A nascente do rio não é mais que um fio de água, uma lágrima.
[Se os dias passam por mim, eu fico para trás. Esforço-me por ser eu a passar pelos dias até que sejam eles a perseguir-me, domésticos dias de enfado. Ouço os meus dias, olhando para o passado. Complacente com o passado, responsável por ele e sem os "ai, se eu soubesse o que sei hoje...". Habituei-me a ser tudo o que fui e a não ser ex-isto, ex-benquisto, ex-malquisto,... Sou tudo o que fui, somado ao que sou. O futuro é a nascente de perguntas a que vou respondendo.]
Se posso não ter razão, que mal há em perdê-la? Só que os dias recentes não falaram da razão que há em fazer prevalecer a preservação do ambiente, tal como ele existe, sobre as estradas desbravadas pelo desenvolvimento. Achincalhar os "ambientalistas" todos pode retirar chão à minha razão, mas não belisca a razão. Dizem que quem tem sensibilidade apurada para as questões do ambiente se coloca fora do círculo virtuoso dos que querem o desenvolvimento necessário ao futuro de todos. É por ouvir o passado do futuro presente que nos asfixia que eu os vejo mais presos em círculo vicioso dos que entram na rotunda com saída para o abismo. Os dados disponíveis e as previsões científicas não servem para cautelas e caldos de galinha. A ciência que interessa ou a ciência dos interesses desenvolvimentistas é aquela que há-de fazer o milagre de resolver mais adiante os problemas que criamos ontem e hoje, desafiando limites. A sustentabilidade que defendem tem por base um desafio que já não é sustentável. Contra tanta sede de beber a água quase toda e misturar a que sobra ao pó de cimento, só nos resta defender o absurdo do marasmo.

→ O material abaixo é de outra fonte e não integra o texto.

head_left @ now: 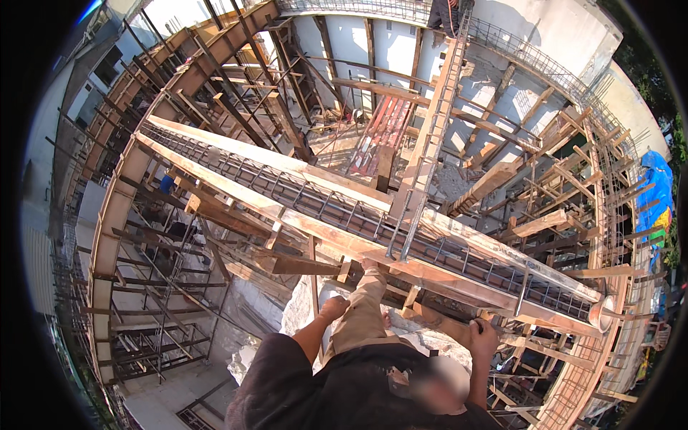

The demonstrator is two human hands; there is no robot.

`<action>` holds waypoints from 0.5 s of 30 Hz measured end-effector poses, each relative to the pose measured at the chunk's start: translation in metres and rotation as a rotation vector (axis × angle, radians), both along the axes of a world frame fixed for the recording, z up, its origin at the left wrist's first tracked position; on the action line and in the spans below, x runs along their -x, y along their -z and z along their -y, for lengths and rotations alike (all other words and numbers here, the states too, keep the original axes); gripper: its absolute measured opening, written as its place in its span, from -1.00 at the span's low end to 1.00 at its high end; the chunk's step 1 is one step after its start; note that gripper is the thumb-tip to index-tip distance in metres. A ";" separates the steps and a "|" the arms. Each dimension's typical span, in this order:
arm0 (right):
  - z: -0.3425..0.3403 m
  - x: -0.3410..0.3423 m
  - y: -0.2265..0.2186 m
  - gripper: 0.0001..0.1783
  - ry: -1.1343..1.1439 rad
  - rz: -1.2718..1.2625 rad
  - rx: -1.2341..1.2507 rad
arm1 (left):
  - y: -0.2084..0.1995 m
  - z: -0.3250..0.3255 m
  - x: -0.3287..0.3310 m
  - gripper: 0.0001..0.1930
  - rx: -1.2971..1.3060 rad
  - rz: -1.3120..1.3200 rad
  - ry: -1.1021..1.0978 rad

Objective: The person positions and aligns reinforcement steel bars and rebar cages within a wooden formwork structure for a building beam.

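A long timber beam form [322, 229] runs before me from far left to near right. A narrower board form [423, 143] meets it from the far side. Inside the long form lies a rebar cage [332, 203]. My tan trouser leg [367, 312] reaches forward, the foot against the form's near plank. A blue tarp [653, 190] hangs at far right; another person [444, 16] is at the far end. Hooked bar ends [407, 236] cross the cage at the junction. My right hand [483, 338] is curled on the form's near side; I cannot tell whether it grips anything. My left hand [334, 308], also curled, is beside my leg, its contents hidden.
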State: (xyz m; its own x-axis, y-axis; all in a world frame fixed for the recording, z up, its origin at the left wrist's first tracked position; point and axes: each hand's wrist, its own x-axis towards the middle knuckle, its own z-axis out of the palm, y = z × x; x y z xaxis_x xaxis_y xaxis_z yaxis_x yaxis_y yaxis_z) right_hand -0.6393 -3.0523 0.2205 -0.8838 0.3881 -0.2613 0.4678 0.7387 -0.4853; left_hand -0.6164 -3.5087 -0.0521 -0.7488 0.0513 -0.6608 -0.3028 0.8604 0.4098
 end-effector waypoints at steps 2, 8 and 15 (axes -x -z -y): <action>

Todos os desenvolvimentistas esperam uma aberta, uma pausa na defesa da fragilidade da nossa terra povoada por bichos, para nela fazer lugares de estacionamento e pequenos desfiles de automóveis entre estacionamentos humanos.
Sabemos que eles sabem que os problemas do ambiente não se vão resolver se abrirmos a estrada e edificarmos a casa que sobra contra a ria e... construirmos a central nuclear que sobra e sorve a água toda do rio que corre e... seca até que a foz seja um fio de água, uma lágrima.